--- TASK INPUTS Enclosed Below ---

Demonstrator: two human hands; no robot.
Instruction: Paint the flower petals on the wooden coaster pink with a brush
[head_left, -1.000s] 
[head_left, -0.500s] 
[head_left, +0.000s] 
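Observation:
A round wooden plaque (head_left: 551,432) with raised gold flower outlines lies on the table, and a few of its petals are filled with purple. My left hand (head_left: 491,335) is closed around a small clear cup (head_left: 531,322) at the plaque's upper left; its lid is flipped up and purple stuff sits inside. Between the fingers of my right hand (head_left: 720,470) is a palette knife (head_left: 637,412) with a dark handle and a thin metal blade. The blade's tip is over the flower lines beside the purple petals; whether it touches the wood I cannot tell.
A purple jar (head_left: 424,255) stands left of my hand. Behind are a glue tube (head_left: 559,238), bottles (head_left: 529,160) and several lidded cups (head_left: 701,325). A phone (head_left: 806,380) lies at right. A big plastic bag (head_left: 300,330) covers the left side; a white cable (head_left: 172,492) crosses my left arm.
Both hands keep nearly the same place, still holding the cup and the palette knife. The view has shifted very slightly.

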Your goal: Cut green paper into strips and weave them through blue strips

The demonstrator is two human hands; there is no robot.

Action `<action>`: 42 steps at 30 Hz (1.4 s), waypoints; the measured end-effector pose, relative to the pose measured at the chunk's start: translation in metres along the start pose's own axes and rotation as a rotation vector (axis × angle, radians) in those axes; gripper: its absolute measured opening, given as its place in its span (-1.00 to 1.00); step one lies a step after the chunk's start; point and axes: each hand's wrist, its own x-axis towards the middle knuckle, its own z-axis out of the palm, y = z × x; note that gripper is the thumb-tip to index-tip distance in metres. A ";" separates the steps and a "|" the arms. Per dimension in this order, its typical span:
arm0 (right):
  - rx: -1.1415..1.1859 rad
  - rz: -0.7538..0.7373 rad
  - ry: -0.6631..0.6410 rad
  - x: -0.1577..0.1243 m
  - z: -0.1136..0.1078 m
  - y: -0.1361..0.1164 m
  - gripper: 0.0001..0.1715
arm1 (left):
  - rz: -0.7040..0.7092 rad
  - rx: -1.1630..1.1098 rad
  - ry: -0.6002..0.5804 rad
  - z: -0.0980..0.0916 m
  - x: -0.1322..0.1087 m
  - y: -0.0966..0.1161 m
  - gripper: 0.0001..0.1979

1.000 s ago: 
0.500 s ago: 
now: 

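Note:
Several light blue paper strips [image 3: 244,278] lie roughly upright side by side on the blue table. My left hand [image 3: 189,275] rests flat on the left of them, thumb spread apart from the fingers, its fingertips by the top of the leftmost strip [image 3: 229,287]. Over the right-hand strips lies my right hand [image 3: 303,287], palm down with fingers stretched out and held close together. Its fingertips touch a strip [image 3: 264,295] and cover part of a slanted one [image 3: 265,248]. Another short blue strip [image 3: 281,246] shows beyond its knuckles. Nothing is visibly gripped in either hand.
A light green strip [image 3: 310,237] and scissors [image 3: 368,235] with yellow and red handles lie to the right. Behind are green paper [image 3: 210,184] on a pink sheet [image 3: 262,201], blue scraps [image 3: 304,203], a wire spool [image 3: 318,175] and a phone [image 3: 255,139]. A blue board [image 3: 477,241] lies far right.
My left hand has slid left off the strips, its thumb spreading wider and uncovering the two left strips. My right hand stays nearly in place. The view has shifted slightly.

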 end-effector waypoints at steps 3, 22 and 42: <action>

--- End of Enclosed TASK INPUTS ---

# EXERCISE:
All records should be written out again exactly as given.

# ANSWER TO THE PROBLEM:
Demonstrator: two human hands; no robot.
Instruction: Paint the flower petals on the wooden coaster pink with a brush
[head_left, -1.000s] 
[head_left, -0.500s] 
[head_left, +0.000s] 
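Observation:
A round wooden plaque (head_left: 551,432) with raised gold flower outlines lies on the table, and a few of its petals are filled with purple. My left hand (head_left: 491,335) is closed around a small clear cup (head_left: 531,322) at the plaque's upper left; its lid is flipped up and purple stuff sits inside. Between the fingers of my right hand (head_left: 720,470) is a palette knife (head_left: 637,412) with a dark handle and a thin metal blade. The blade's tip is over the flower lines beside the purple petals; whether it touches the wood I cannot tell.
A purple jar (head_left: 424,255) stands left of my hand. Behind are a glue tube (head_left: 559,238), bottles (head_left: 529,160) and several lidded cups (head_left: 701,325). A phone (head_left: 806,380) lies at right. A big plastic bag (head_left: 300,330) covers the left side; a white cable (head_left: 172,492) crosses my left arm.
Both hands keep nearly the same place, still holding the cup and the palette knife. The view has shifted very slightly.
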
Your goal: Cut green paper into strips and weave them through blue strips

The demonstrator is two human hands; there is no robot.

Action `<action>`: 42 steps at 30 Hz (1.4 s), waypoints; the measured end-effector pose, relative to the pose measured at the chunk's start: translation in metres along the start pose's own axes and rotation as a rotation vector (axis × angle, radians) in those axes; gripper: its absolute measured opening, given as its place in its span (-1.00 to 1.00); step one lies a step after the chunk's start; point and axes: each hand's wrist, its own x-axis towards the middle knuckle, its own z-axis out of the palm, y = z × x; note that gripper is the thumb-tip to index-tip distance in metres. A ";" separates the steps and a "|" the arms. Per dimension in this order, its typical span:
arm0 (right):
  - rx: -1.1415..1.1859 rad
  - rz: -0.7538..0.7373 rad
  - ry: -0.6631..0.6410 rad
  - x: -0.1577..0.1243 m
  - z: -0.1136..0.1078 m
  - y: -0.1361..0.1164 m
  - gripper: 0.0001..0.1715
arm1 (left):
  - rz: -0.7040..0.7092 rad
  - rx: -1.1630..1.1098 rad
  - ry: -0.6002..0.5804 rad
  - z: -0.0980..0.0916 m
  - x: -0.1322..0.1087 m
  - y: -0.0966..0.1161 m
  - gripper: 0.0001..0.1979

1.000 s ago: 
0.500 s ago: 
now: 

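Note:
Several light blue paper strips [image 3: 244,278] lie roughly upright side by side on the blue table. My left hand [image 3: 189,275] rests flat on the left of them, thumb spread apart from the fingers, its fingertips by the top of the leftmost strip [image 3: 229,287]. Over the right-hand strips lies my right hand [image 3: 303,287], palm down with fingers stretched out and held close together. Its fingertips touch a strip [image 3: 264,295] and cover part of a slanted one [image 3: 265,248]. Another short blue strip [image 3: 281,246] shows beyond its knuckles. Nothing is visibly gripped in either hand.
A light green strip [image 3: 310,237] and scissors [image 3: 368,235] with yellow and red handles lie to the right. Behind are green paper [image 3: 210,184] on a pink sheet [image 3: 262,201], blue scraps [image 3: 304,203], a wire spool [image 3: 318,175] and a phone [image 3: 255,139]. A blue board [image 3: 477,241] lies far right.
My left hand has slid left off the strips, its thumb spreading wider and uncovering the two left strips. My right hand stays nearly in place. The view has shifted slightly.
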
 end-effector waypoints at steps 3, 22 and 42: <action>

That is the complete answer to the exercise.